» **TASK DETAILS**
Reproduce all the records word for word. Omit images.

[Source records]
######
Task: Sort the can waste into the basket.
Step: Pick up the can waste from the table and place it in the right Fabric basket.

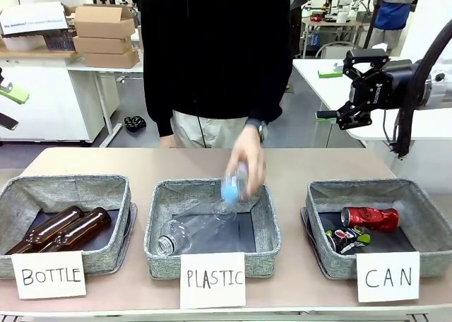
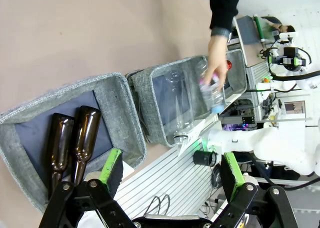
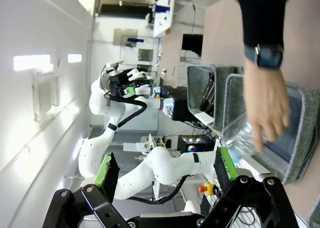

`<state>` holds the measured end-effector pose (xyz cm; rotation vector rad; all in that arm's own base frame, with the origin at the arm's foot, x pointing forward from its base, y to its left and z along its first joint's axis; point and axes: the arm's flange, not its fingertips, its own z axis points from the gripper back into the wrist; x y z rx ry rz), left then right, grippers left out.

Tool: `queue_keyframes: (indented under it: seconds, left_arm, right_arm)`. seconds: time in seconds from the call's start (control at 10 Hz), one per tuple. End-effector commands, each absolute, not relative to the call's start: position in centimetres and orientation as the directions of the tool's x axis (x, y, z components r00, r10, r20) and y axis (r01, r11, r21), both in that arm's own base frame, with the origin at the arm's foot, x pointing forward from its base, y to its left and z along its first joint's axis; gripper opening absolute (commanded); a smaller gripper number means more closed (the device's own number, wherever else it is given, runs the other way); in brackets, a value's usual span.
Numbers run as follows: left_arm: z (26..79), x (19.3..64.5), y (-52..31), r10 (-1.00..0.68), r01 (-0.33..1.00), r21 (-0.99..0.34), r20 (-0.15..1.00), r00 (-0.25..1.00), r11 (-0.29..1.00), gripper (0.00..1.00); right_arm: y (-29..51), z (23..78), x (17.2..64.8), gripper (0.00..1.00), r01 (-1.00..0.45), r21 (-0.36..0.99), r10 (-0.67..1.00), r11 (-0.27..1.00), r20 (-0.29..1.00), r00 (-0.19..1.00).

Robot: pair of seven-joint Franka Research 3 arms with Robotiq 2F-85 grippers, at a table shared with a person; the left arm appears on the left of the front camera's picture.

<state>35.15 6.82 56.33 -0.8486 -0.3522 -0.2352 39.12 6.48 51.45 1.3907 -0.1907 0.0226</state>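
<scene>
Both cans are already lying inside the CAN basket (image 1: pixel 417 203) at the worktop's right end: the red can (image 1: pixel 370 217) toward its far side, the crushed dark can (image 1: pixel 347 239) just in front of it. No can is showing loose on the worktop, so the sorting appears done. The person's hand (image 1: pixel 248 161) is lowering a clear plastic bottle (image 1: pixel 236 182) into the PLASTIC bin (image 1: pixel 263 253). The right gripper (image 1: pixel 339 92) is hovering beyond the right corner, jaws spread wide and empty; the left gripper (image 2: pixel 170 173) is likewise standing wide open, holding nothing.
</scene>
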Motion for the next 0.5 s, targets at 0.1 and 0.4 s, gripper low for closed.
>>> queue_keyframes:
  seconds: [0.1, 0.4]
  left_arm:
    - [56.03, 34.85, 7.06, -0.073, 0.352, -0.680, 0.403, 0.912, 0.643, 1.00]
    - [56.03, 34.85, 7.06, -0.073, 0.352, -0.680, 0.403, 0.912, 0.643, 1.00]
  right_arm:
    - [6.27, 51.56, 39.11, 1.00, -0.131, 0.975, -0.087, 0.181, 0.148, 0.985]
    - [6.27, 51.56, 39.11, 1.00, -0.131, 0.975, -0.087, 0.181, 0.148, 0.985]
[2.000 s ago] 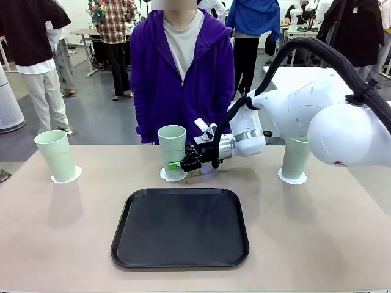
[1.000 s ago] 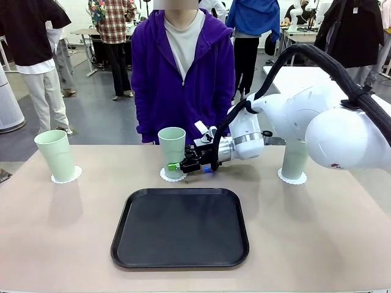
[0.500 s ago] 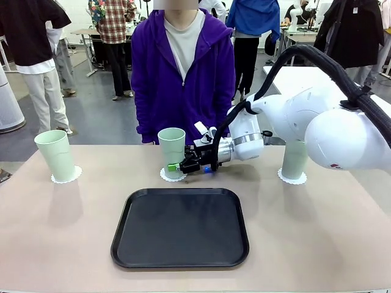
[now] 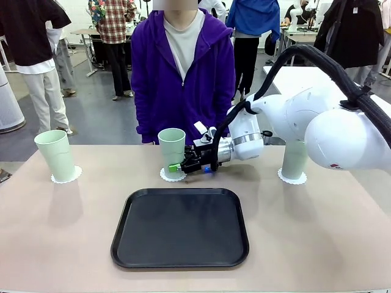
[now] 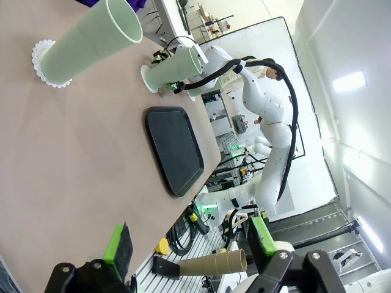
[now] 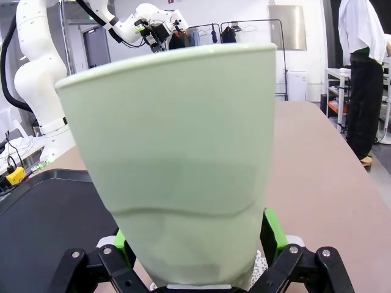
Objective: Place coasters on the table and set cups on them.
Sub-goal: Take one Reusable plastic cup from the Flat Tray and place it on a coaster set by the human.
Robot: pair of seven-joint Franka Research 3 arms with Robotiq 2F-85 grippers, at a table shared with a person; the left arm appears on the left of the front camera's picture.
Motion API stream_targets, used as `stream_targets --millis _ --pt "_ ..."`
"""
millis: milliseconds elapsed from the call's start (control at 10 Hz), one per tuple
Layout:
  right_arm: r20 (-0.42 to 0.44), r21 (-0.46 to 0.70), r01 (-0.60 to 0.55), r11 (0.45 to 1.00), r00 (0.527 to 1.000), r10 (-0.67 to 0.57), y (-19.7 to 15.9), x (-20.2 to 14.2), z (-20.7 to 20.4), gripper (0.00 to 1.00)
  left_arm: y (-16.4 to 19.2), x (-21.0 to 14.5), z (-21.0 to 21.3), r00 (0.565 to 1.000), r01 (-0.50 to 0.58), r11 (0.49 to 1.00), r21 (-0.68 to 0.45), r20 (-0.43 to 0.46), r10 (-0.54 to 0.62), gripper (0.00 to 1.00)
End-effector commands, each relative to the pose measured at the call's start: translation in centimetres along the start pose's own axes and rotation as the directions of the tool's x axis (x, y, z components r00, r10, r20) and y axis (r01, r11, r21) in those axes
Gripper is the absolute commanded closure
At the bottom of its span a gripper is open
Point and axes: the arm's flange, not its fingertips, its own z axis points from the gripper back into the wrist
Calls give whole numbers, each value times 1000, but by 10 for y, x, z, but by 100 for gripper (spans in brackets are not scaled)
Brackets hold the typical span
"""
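No print or label is showing legibly. The right end effector (image 4: 178, 166) is sitting with its green pads standing just off the base of the middle pale mint-green plastic tumbler (image 4: 172, 151), which is standing on a white lacy round coaster (image 4: 165, 176) on the beige table (image 4: 61, 232). The left end effector (image 5: 189, 244) is hanging wide and empty. A black rounded-square tray (image 4: 181, 227) is lying just in front.
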Motion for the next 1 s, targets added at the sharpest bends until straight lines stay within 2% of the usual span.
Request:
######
» **RESPONSE BOX**
Task: Sort the can waste into the basket.
Step: Pick up the can waste from the table and place it in the right Fabric basket.


`<state>` holds the measured end-effector pose (xyz cm; rotation vector rad; all in that arm's own base frame, with the origin at the arm's foot, x pointing forward from its base, y to its left and z along its first joint's axis; point and axes: the arm's flange, not its fingertips, its own z axis points from the gripper back into the wrist; x y z rx ry rz), left then right, grippers left out.

Tool: `queue_keyframes: (indented under it: seconds, left_arm, right_arm)`. seconds: time in seconds from the call's start (control at 10 Hz), one per tuple. End-effector commands, each absolute, not relative to the call's start: position in centimetres and orientation as the directions of the tool's x axis (x, y, z components r00, r10, r20) and y axis (r01, r11, r21), both in that arm's own base frame, with the origin at the arm's foot, x pointing forward from its base, y to its left and z along its first joint's axis; gripper opening absolute (commanded); a smaller gripper number means more closed (the device's own number, wherever else it is given, runs the other way); in brackets, a value's usual span.
Numbers run as follows: left_arm: z (26..79), x (19.3..64.5), y (-52..31), r10 (-1.00..0.68), r01 (-0.33..1.00), r21 (-0.99..0.34), r20 (-0.15..1.00), r00 (-0.25..1.00), r11 (-0.29..1.00), gripper (0.00..1.00); right_arm: y (-29..51), z (23..78), x (17.2..64.8), gripper (0.00..1.00), r01 (-1.00..0.45), r21 (-0.36..0.99), r10 (-0.67..1.00), r11 (-0.27..1.00), r20 (-0.29..1.00), r00 (-0.19..1.00).

Robot: pair of seven-joint Franka Research 3 arms with Robotiq 2F-85 grippers, at a table shared with a person; the left arm appears on the left of the front camera's picture.

<state>35.15 6.82 56.33 -0.8486 -0.3522 -0.2352 39.12 6.48 51.45 1.3907 -0.1907 0.0226</state>
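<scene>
Both cans are already lying inside the CAN basket (image 1: pixel 417 203) at the worktop's right end: the red can (image 1: pixel 370 217) toward its far side, the crushed dark can (image 1: pixel 347 239) just in front of it. No can is showing loose on the worktop, so the sorting appears done. The person's hand (image 1: pixel 248 161) is lowering a clear plastic bottle (image 1: pixel 236 182) into the PLASTIC bin (image 1: pixel 263 253). The right gripper (image 1: pixel 339 92) is hovering beyond the right corner, jaws spread wide and empty; the left gripper (image 2: pixel 170 173) is likewise standing wide open, holding nothing.
</scene>
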Motion for the next 0.5 s, targets at 0.1 and 0.4 s, gripper low for closed.
>>> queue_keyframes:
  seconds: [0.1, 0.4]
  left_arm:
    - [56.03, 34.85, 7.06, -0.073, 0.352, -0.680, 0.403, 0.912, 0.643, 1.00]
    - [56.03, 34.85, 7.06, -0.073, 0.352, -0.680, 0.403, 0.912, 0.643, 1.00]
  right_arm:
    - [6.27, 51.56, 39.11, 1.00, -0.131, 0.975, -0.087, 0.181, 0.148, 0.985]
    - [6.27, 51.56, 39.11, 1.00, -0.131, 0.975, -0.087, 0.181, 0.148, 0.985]
[2.000 s ago] 
[1.000 s ago] 
[0.500 s ago] 
[now] 
[now] 
[now] 
Objective: Place coasters on the table and set cups on them.
Sub-goal: Take one Reusable plastic cup from the Flat Tray and place it on a coaster set by the human.
Robot: pair of seven-joint Franka Research 3 arms with Robotiq 2F-85 grippers, at a table shared with a person; the left arm appears on the left of the front camera's picture.
Motion API stream_targets, used as `stream_targets --millis _ --pt "_ ..."`
"""
millis: milliseconds elapsed from the call's start (control at 10 Hz), one per tuple
Layout:
  right_arm: r20 (-0.42 to 0.44), r21 (-0.46 to 0.70), r01 (-0.60 to 0.55), r11 (0.45 to 1.00), r00 (0.527 to 1.000), r10 (-0.67 to 0.57), y (-19.7 to 15.9), x (-20.2 to 14.2), z (-20.7 to 20.4), gripper (0.00 to 1.00)
  left_arm: y (-16.4 to 19.2), x (-21.0 to 14.5), z (-21.0 to 21.3), r00 (0.565 to 1.000), r01 (-0.50 to 0.58), r11 (0.49 to 1.00), r21 (-0.68 to 0.45), r20 (-0.43 to 0.46), r10 (-0.54 to 0.62), gripper (0.00 to 1.00)
End-effector commands, each relative to the pose measured at the call's start: translation in centimetres along the start pose's own axes and rotation as the directions of the tool's x axis (x, y, z components r00, r10, r20) and y axis (r01, r11, r21) in those axes
Gripper is the absolute commanded closure
At the bottom of its span a gripper is open
Point and axes: the arm's flange, not its fingertips, its own z axis points from the gripper back into the wrist
Calls give whole numbers, each value times 1000, but by 10 for y, x, z, but by 100 for gripper (spans in brackets are not scaled)
Brackets hold the typical span
"""
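No print or label is showing legibly. The right end effector (image 4: 178, 166) is sitting with its green pads standing just off the base of the middle pale mint-green plastic tumbler (image 4: 172, 151), which is standing on a white lacy round coaster (image 4: 165, 176) on the beige table (image 4: 61, 232). The left end effector (image 5: 189, 244) is hanging wide and empty. A black rounded-square tray (image 4: 181, 227) is lying just in front.
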Motion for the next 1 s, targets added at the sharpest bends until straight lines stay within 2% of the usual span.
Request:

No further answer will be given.